The agreement to roll two facilities worth $4.75 billion and $400 million into one comes after United Company RusAl Plc, the world's largest aluminum producer, avoided default in July when it won an extension on a debt deadline to October.
"Agreements reached with our lenders will allow us to strongly improve the company's debt profile and maintain a sustainable cash position in anticipation of an aluminum market rebound," RusAl Deputy CEO Oleg Mukhamedshin said in a statement.
With support from all its lenders to restructure the $5.15 billion in pre-export finance facilities, RusAl said it should no longer need to go through a court procedure that it announced in June to secure a debt deal as a few of its lenders were at the time withholding approval.
The company had $10.3 billion in net debt as of March 31, which it has been struggling to manage due to a slump in aluminum prices amid a supply glut stoked by huge production growth in China.

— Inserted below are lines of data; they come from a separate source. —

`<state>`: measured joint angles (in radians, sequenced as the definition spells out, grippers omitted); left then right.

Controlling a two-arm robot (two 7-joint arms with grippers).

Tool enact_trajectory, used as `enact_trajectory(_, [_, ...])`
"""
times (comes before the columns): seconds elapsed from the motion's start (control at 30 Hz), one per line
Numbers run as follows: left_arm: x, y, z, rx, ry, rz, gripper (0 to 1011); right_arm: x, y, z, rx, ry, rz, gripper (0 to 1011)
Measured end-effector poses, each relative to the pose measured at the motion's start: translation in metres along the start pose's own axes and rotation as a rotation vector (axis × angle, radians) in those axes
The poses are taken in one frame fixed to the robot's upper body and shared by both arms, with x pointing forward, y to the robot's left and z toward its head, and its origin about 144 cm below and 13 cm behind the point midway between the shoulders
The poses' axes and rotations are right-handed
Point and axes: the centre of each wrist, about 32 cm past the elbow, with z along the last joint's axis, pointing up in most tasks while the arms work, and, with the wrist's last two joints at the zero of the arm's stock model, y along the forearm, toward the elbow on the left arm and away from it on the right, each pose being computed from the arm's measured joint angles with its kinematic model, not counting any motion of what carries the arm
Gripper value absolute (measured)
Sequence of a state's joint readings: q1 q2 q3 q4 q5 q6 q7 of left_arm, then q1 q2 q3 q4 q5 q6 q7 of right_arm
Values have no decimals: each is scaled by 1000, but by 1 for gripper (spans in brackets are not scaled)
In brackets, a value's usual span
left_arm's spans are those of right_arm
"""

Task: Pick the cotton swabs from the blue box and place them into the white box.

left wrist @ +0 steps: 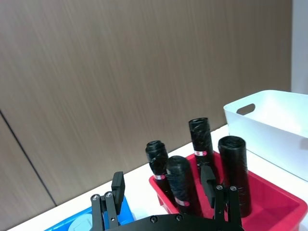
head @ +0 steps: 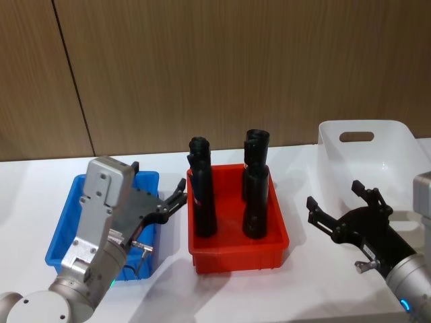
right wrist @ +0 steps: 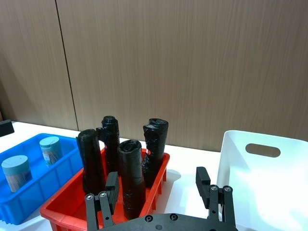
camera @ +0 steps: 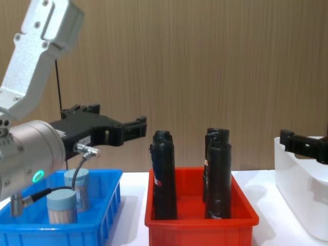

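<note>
Two tubs of cotton swabs (camera: 62, 209) stand in the blue box (head: 147, 180) at the left end of the white bench (head: 303, 286). The left pincer (head: 178, 195) hangs above that box, fingers apart and holding nothing, its tips pointing toward the red bin (head: 273, 243) of black tubes (head: 202, 202) in the middle. The right pincer (head: 332, 193) hovers just beside the white box (head: 403, 138) on the right, also spread apart and empty.

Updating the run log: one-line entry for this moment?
left gripper: open, raised near blue box | right gripper: open, by white box | cotton swabs: two tubs in blue box
</note>
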<state>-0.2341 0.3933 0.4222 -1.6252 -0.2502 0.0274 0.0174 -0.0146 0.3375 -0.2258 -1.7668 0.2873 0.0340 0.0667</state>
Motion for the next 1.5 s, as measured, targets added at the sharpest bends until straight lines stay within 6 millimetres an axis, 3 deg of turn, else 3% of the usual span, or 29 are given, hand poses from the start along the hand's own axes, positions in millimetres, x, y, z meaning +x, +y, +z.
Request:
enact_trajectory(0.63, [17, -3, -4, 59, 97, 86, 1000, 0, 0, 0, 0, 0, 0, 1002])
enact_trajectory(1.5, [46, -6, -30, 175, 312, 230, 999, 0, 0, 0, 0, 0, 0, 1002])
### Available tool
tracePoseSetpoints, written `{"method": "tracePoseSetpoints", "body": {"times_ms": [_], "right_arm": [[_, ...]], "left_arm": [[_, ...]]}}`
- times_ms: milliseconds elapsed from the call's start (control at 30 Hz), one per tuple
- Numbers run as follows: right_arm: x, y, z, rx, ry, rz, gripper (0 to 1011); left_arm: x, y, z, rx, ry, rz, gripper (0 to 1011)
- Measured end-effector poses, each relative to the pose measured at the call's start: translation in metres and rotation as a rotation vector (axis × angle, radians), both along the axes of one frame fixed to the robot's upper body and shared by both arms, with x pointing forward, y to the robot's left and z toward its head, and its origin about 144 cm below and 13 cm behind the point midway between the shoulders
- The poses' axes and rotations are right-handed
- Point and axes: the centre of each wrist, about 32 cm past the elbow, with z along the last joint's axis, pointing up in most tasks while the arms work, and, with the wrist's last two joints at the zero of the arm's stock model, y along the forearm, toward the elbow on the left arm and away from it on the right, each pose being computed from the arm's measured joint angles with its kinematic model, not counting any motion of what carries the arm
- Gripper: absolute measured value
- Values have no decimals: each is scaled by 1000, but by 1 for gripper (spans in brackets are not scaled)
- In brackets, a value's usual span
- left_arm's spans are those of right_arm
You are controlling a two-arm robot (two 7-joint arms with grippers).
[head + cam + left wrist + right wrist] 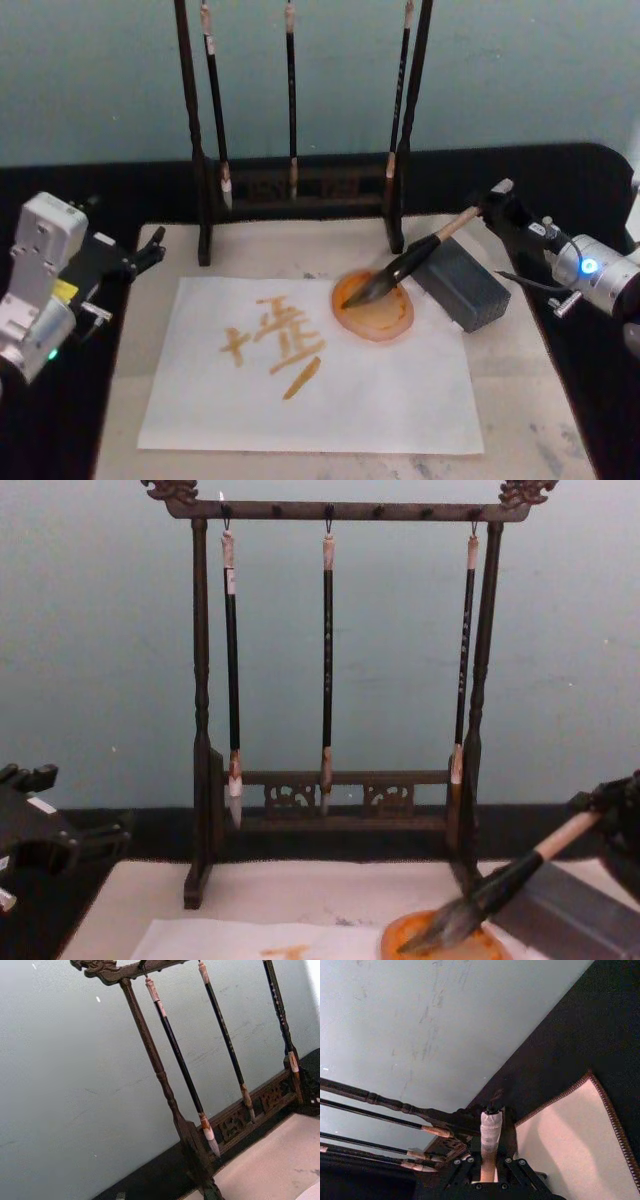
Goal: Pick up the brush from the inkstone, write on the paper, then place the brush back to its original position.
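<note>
My right gripper (488,212) clamps the pale handle of the big black-shafted, bushy-bristled brush (408,264), its tip resting on the round orange inkstone (385,322). The thin white paper (400,400) bears orange strokes, so I judge only release remains. My left gripper (140,256) hangs parked at the left.

Dim, flat light lay over all 4 views, soft focus throughout, the paper (330,400) was the brightest patch, a broad soft shadow crossed the felt mat (590,1125) in the right wrist view, the wall (100,630) looked grainy.
</note>
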Motion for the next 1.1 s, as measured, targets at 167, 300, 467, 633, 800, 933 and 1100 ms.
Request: {"method": "tracePoseSetpoints", "body": {"times_ms": [167,300,467,633,800,933,1100], "right_arm": [[1,0,-1,1,3,-3,172],[1,0,0,-6,2,-2,172],[1,0,0,-9,0,-1,172],[1,0,0,-8,0,-2,172],[1,0,0,-7,0,-3,172],[1,0,0,-6,0,-3,172],[1,0,0,-6,1,-3,237]], "left_arm": [[0,0,0,0,0,0,1010],[0,0,0,0,0,0,1010],[0,0,0,0,0,0,1009],[0,0,0,0,0,0,1010],[0,0,0,0,0,0,1010],[0,0,0,0,0,0,1010],[0,0,0,0,0,0,1010]]}}
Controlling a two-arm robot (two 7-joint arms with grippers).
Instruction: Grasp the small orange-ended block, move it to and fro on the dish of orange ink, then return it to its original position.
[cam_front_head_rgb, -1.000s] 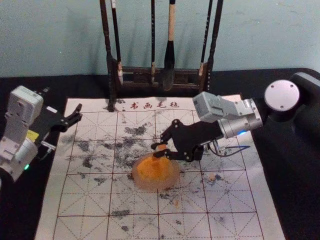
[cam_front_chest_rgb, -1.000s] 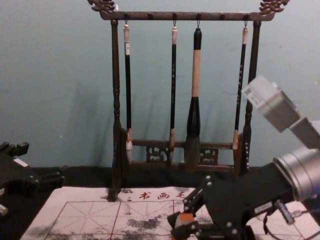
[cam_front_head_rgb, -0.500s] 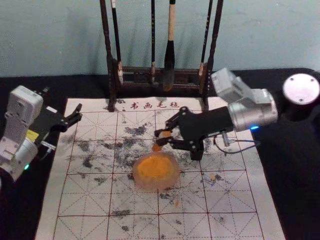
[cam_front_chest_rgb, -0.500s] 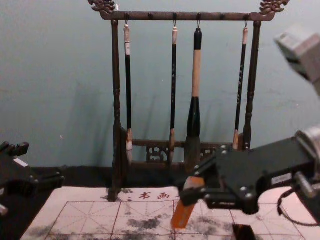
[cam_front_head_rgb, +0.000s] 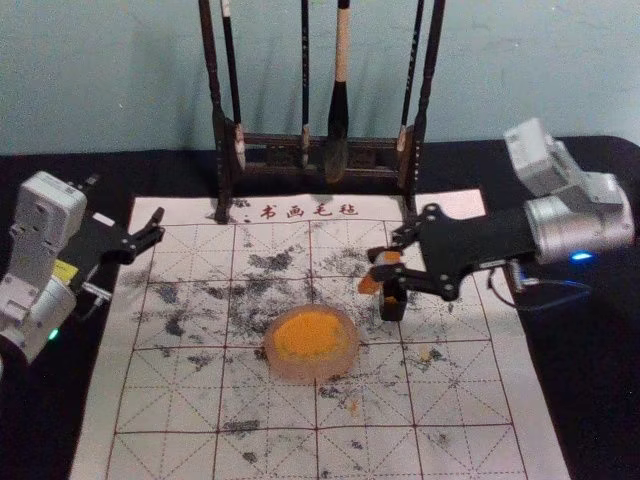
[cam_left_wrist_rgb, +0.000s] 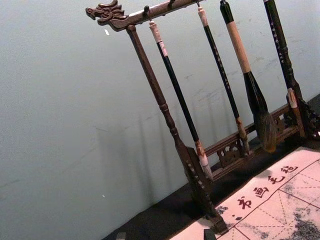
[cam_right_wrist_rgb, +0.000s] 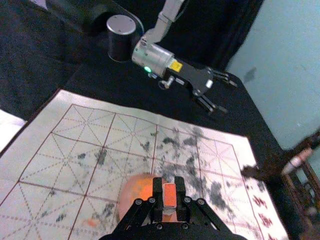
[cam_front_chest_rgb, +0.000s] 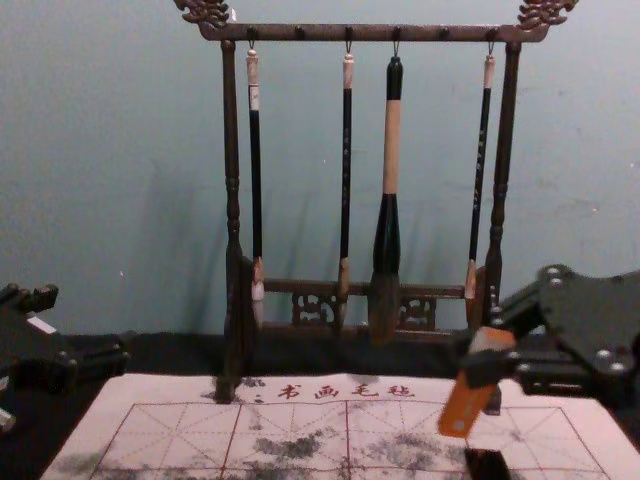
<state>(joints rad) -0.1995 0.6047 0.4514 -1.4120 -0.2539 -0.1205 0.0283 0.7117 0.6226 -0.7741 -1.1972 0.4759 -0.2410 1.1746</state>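
Observation:
My right gripper (cam_front_head_rgb: 384, 267) is shut on the small orange block (cam_front_head_rgb: 368, 286), above the mat to the right of and behind the ink dish (cam_front_head_rgb: 311, 343). In the chest view the block (cam_front_chest_rgb: 460, 408) hangs tilted, its lower end clear of the mat. The right wrist view has the block (cam_right_wrist_rgb: 170, 194) between the fingertips of my right gripper (cam_right_wrist_rgb: 169, 202), the dish partly hidden behind. Just below the gripper in the head view stands a small black holder (cam_front_head_rgb: 393, 307). My left gripper (cam_front_head_rgb: 127, 204) is parked open at the left; its fingertips edge into the left wrist view, gripper (cam_left_wrist_rgb: 165, 235).
A dark wooden rack (cam_front_head_rgb: 221, 165) with several hanging brushes, among them a thick one (cam_front_head_rgb: 338, 120), stands behind the mat. The ink-stained mat (cam_front_head_rgb: 170, 400) lies on a black cloth (cam_front_head_rgb: 590, 350), with small orange spots near the dish.
My right gripper has moved from over the dish's back edge to the right with the block, which rose off the dish. The black holder and dish are now less covered. The left arm has stayed still.

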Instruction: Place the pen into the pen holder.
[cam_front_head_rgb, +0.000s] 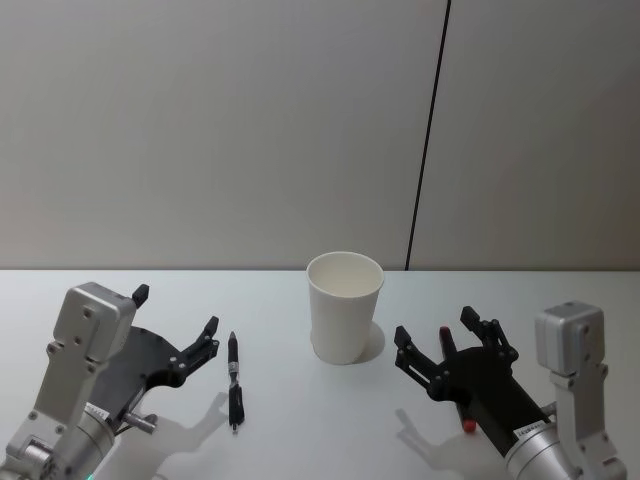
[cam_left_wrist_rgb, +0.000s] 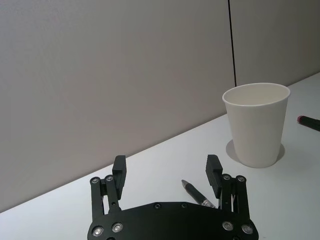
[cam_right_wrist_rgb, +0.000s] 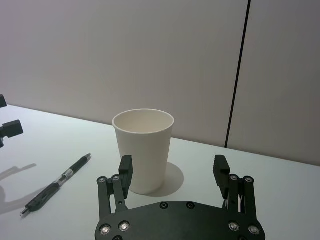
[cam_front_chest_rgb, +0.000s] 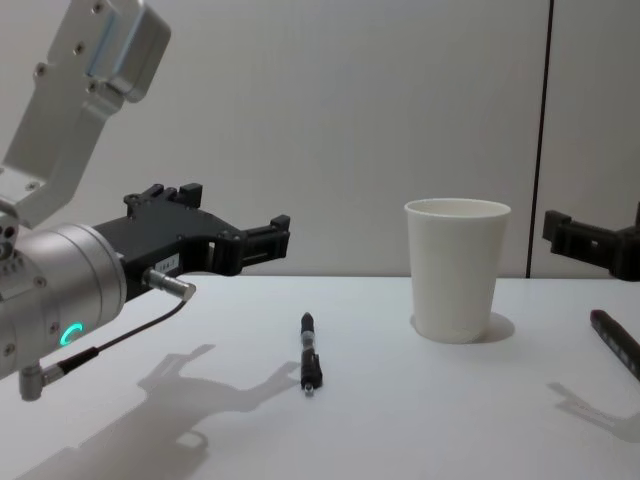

Prices have started to rebound this year, up 18 percent off a 4-1/2-year low hit in February, as several producers outside China have shut aluminum smelters over the past two years and demand, particularly from U.S. automakers, has picked up.
A poll found the aluminum market outside China is expected to move into deficit for the first time in nine years in 2015 following the production cuts and an Indonesian ore export ban.
Thanks to the pick-up in aluminum prices and a sharp jump in nickel prices, shares in RusAl, which owns a 28 percent stake in Russia's Norilsk Nickel, have rocketed 73 percent this year.